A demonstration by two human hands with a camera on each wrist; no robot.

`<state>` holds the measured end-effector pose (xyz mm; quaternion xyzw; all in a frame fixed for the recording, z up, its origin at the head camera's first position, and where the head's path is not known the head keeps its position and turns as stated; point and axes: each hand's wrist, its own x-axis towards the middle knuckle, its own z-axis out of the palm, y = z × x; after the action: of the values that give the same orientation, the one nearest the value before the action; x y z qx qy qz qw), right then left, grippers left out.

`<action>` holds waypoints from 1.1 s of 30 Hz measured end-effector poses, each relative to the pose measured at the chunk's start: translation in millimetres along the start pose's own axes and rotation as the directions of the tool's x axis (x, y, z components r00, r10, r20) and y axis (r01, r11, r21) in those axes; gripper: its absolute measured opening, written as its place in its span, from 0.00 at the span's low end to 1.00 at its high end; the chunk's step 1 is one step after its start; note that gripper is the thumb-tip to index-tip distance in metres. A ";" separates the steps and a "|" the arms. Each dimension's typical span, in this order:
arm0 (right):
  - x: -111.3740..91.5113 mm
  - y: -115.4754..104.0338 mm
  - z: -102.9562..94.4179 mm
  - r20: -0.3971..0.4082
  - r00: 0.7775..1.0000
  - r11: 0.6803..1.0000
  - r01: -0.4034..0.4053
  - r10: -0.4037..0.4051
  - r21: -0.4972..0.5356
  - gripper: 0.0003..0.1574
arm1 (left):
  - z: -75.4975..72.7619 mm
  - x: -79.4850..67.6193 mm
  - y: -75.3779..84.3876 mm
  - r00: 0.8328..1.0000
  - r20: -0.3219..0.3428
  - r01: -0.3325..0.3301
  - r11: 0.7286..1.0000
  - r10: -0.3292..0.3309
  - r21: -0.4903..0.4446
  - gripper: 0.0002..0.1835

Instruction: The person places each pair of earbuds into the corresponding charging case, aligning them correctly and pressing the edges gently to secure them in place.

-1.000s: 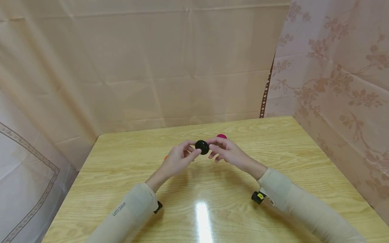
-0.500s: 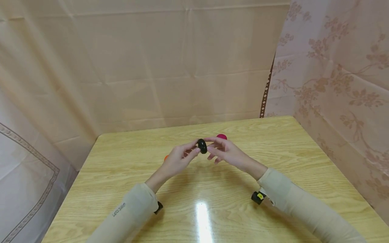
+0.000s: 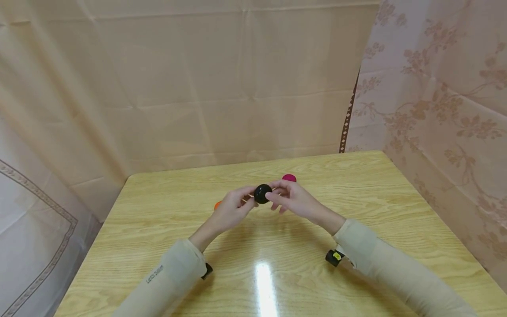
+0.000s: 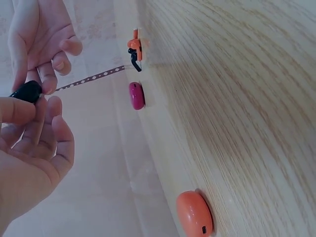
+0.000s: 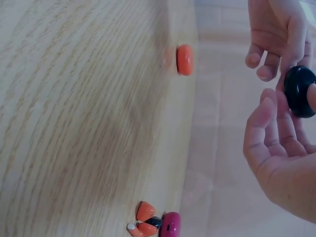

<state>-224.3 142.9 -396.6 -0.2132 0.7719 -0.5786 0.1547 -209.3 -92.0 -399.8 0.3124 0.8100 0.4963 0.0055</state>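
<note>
A glossy black earbud case (image 3: 260, 193) is held above the table between both hands. My left hand (image 3: 233, 208) pinches its left edge with thumb and fingers. From the other side my right hand (image 3: 299, 200) grips it, thumb across the face. Beyond the right hand lies a magenta earbud case (image 4: 137, 96), partly hidden in the head view. An orange earbud case (image 5: 185, 59) rests on the left, mostly covered by the left hand in the head view. Close to the magenta case lie orange earbuds (image 5: 145, 211) with a black earbud (image 5: 154, 222) among them.
The wood-grain table (image 3: 158, 237) ends at a beige cloth (image 3: 237, 88) behind, with a flower-patterned cloth (image 3: 443, 101) on the right. Small black cameras (image 3: 334, 257) sit under the wrists. Glare shows near the front.
The black case has been turned between the fingers, edge-on half a second ago and now broad face forward. The right thumb has moved onto its face; the arms hardly shift.
</note>
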 end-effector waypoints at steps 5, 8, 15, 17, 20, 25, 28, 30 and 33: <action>0.7 -2.5 0.8 -0.039 0.999 1.000 -0.009 0.008 -0.021 0.25 | 0.1 -1.0 0.7 1.000 -0.005 0.007 1.000 -0.007 -0.018 0.21; 1.0 -2.9 0.2 -0.050 0.999 1.000 -0.009 0.007 -0.024 0.25 | 0.2 -1.6 1.0 1.000 -0.014 0.017 0.999 -0.017 -0.028 0.20; 0.0 -4.2 -3.2 -0.034 0.999 0.999 0.005 -0.007 -0.049 0.25 | -0.3 -1.9 1.8 0.999 -0.035 0.014 1.000 -0.015 -0.021 0.19; 0.2 -5.1 -3.9 -0.041 0.999 0.998 0.025 -0.027 -0.064 0.25 | -0.2 -1.5 1.5 0.999 -0.039 0.000 1.000 -0.001 -0.021 0.19; 1.2 -5.8 -4.7 -0.056 0.997 0.995 0.051 -0.056 -0.083 0.24 | 0.4 -0.8 2.2 0.999 -0.051 -0.004 0.999 0.003 -0.033 0.20; 2.5 -6.9 -4.9 -0.060 0.995 0.991 0.078 -0.085 -0.109 0.22 | 0.1 0.0 1.8 0.999 -0.046 0.014 0.999 -0.016 -0.051 0.17; 2.9 -6.7 -4.5 -0.048 0.994 0.987 0.088 -0.096 -0.135 0.21 | -0.6 -0.5 1.2 0.999 -0.023 0.043 0.998 -0.044 -0.043 0.15; 2.3 -6.5 -4.1 -0.037 0.994 0.984 0.091 -0.098 -0.152 0.21 | -0.7 -1.0 0.2 0.998 -0.009 0.062 0.997 -0.062 -0.039 0.14; 1.8 -5.7 -3.7 -0.027 0.994 0.980 0.097 -0.103 -0.171 0.20 | -0.5 -1.7 -1.2 0.997 0.003 0.075 0.996 -0.075 -0.037 0.13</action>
<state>-226.8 143.7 -390.1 -0.2540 0.8092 -0.5216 0.0929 -208.7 -93.6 -401.0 0.2822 0.8116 0.5106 0.0307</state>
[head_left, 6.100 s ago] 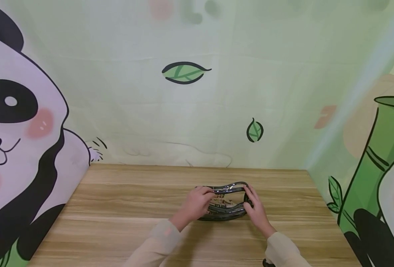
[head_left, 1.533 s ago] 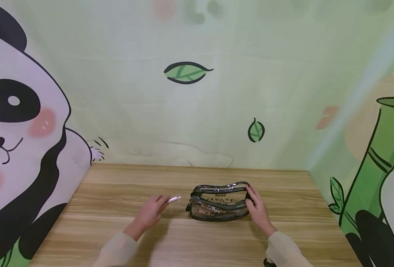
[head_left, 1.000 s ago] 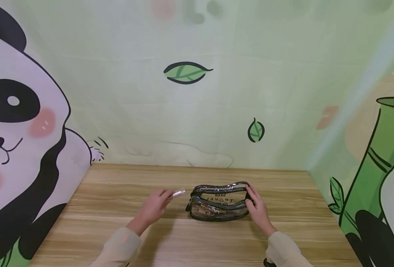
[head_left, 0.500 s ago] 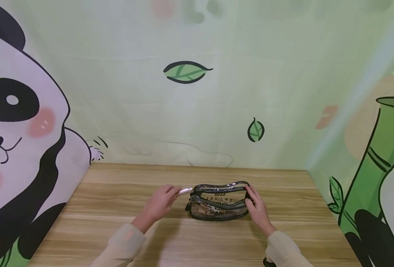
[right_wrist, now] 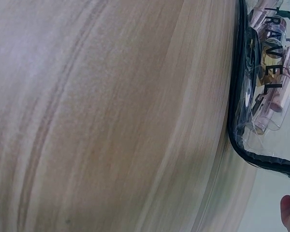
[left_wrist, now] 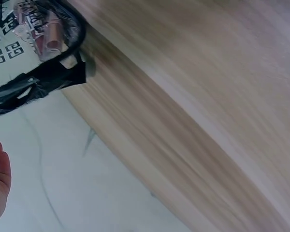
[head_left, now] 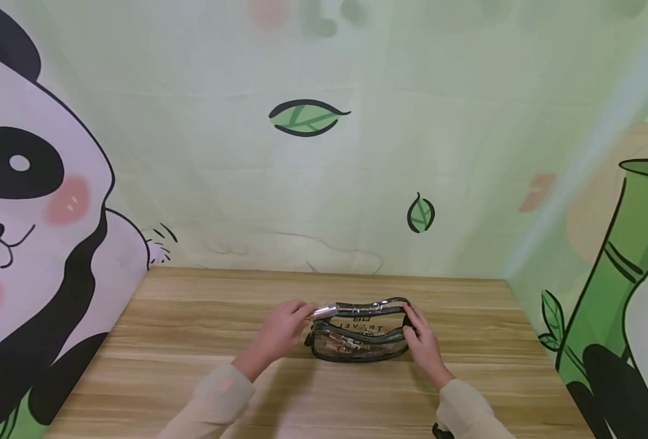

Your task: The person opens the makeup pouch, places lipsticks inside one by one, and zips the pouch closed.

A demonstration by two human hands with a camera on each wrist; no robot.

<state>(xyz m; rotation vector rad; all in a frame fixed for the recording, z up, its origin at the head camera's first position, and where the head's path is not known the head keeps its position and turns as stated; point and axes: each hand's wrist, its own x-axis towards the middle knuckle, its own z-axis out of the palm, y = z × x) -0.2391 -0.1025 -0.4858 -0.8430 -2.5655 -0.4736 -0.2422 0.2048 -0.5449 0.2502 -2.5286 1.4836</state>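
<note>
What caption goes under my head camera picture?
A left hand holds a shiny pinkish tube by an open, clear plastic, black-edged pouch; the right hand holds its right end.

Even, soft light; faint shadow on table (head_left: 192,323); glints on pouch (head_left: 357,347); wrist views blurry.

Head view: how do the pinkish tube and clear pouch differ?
Size: the tube is small and slim; the pouch is far larger.
Look: the tube is shiny pinkish-silver; the pouch is see-through with black trim and lettering.
Pose: the tube is held up in the left hand's grip; the pouch rests on the table, its right end in the right hand's grip.
Shared: both are held and glossy.
</note>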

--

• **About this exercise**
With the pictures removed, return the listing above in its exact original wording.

• **Result of this task**
A demonstration by two human hands with a camera on each wrist; no robot.

`<state>` holds the measured end-effector pose (xyz mm; quaternion xyzw; all in a frame fixed for the recording, z up, its origin at the head camera's first position, and where the head's path is not known the head keeps its position and turns as stated; point and axes: each hand's wrist, its own x-axis towards the middle knuckle, its own z-axis out of the palm, y = z × x; after the action: of the values that give the same orientation, the one nearest the value before the action; x y z qx qy qz qw), right then left, grippers left out.

`<action>` holds waypoints from 1.1 s of 30 Hz measured end-effector poses, each relative to the pose measured at the chunk's start: translation in millimetres along the start pose's own axes and rotation as the directions of the tool's x axis (x, y, z components r00, r10, r20) and y axis (r01, r11, r21) in those axes; gripper: its absolute measured opening, written as its place in its span, from 0.00 at the span's low end to 1.00 at its high end; the chunk's step 1 is one step after its start; note that gripper is the thumb-tip to index-tip distance in metres. A ";" separates the steps and a "|" the arms. Each dimension's typical span, in this order:
arm0 (right):
  - x: -111.3740..91.5113 mm
  - y: -115.4754..104.0338 mm
  - z: -102.9562..94.4179 mm
  - r20: -0.3971..0.4082
  - r00: 0.7775..1.0000
  - r11: 0.6803..1.0000
  - r01: -0.4034..0.4053
  - r10: -0.4037..0.4051
  - r21: -0.4972..0.5356
  - gripper: 0.0003..0.1574
arm1 (left):
  - z: -75.4975..72.7619 mm
  - x: -79.4850..67.6193 mm
  - y: -75.3779..84.3876 mm
  - r00: 0.8328..1.0000
  - r20: -0.3219..0.3428
  - r01: -0.3325..0.3301
  - r11: 0.7286..1.0000
  - r10: -0.3292..0.3309
  - r21: -0.4903..0.4446
  - gripper: 0.0002..0.1835

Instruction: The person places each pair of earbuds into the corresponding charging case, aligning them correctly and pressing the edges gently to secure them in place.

-1.000s: 
-0.500s: 
+0.000s: 
+0.000s: 
+0.000s: 

<state>-224.3 142.9 -396.6 -0.2132 0.7719 -0.5786 0.1547 -209.3 -92.0 -399.8 0.3124 0.8100 0.4963 0.0055</state>
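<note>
A glossy black earbud case (image 3: 260, 193) is held above the table between both hands. My left hand (image 3: 233, 208) pinches its left edge with thumb and fingers. From the other side my right hand (image 3: 299, 200) grips it, thumb across the face. Beyond the right hand lies a magenta earbud case (image 4: 137, 96), partly hidden in the head view. An orange earbud case (image 5: 185, 59) rests on the left, mostly covered by the left hand in the head view. Close to the magenta case lie orange earbuds (image 5: 145, 211) with a black earbud (image 5: 154, 222) among them.
The wood-grain table (image 3: 158, 237) ends at a beige cloth (image 3: 237, 88) behind, with a flower-patterned cloth (image 3: 443, 101) on the right. Small black cameras (image 3: 334, 257) sit under the wrists. Glare shows near the front.
The black case has been turned between the fingers, edge-on half a second ago and now broad face forward. The right thumb has moved onto its face; the arms hardly shift.
</note>
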 end-effector waypoints at steps 5, 8, 15, 17, 20, 25, 28, 30 and 33: <action>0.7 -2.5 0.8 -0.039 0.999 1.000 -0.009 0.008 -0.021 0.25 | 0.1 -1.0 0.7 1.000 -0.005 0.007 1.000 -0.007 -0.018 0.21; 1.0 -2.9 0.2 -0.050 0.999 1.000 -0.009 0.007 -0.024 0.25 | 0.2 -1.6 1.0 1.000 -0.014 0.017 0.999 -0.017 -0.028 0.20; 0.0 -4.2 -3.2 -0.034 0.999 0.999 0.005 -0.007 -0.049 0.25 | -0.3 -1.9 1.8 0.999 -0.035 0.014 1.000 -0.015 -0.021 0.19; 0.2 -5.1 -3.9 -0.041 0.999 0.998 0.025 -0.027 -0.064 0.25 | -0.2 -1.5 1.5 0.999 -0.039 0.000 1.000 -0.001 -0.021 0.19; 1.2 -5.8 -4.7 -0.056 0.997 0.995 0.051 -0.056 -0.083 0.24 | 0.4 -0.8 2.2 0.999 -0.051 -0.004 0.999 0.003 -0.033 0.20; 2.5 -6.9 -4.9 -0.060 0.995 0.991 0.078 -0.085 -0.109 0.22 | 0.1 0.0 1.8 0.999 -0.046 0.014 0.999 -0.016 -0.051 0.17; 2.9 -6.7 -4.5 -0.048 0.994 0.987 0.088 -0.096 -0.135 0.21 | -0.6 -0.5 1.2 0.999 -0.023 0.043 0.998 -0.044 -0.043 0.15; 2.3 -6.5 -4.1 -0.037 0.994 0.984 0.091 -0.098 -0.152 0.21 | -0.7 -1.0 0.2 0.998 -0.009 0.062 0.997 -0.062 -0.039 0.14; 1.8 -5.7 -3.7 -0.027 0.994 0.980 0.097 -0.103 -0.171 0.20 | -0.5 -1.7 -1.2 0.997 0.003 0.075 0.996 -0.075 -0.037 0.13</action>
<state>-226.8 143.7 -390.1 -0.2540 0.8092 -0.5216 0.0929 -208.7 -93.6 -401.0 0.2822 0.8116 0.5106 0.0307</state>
[head_left, 6.100 s ago] 
[head_left, 1.533 s ago] 
[head_left, 1.000 s ago] 
[head_left, 0.500 s ago] 
[right_wrist, now] 
[left_wrist, now] 
[head_left, now] 

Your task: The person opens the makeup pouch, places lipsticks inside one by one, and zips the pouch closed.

A demonstration by two human hands with a camera on each wrist; no robot.

<state>(xyz m; rotation vector rad; all in a frame fixed for the recording, z up, its origin at the head camera's first position, and where the head's path is not known the head keeps its position and turns as stated; point and axes: each hand's wrist, its own x-axis towards the middle knuckle, its own z-axis out of the palm, y = z × x) -0.2391 -0.1025 -0.4858 -0.8430 -2.5655 -0.4736 -0.2422 0.2048 -0.5449 0.2502 -2.5286 1.4836</state>
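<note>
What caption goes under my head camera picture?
A left hand holds a shiny pinkish tube by an open, clear plastic, black-edged pouch; the right hand holds its right end.

Even, soft light; faint shadow on table (head_left: 192,323); glints on pouch (head_left: 357,347); wrist views blurry.

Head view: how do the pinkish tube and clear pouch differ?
Size: the tube is small and slim; the pouch is far larger.
Look: the tube is shiny pinkish-silver; the pouch is see-through with black trim and lettering.
Pose: the tube is held up in the left hand's grip; the pouch rests on the table, its right end in the right hand's grip.
Shared: both are held and glossy.
</note>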

This exercise requires no additional answer.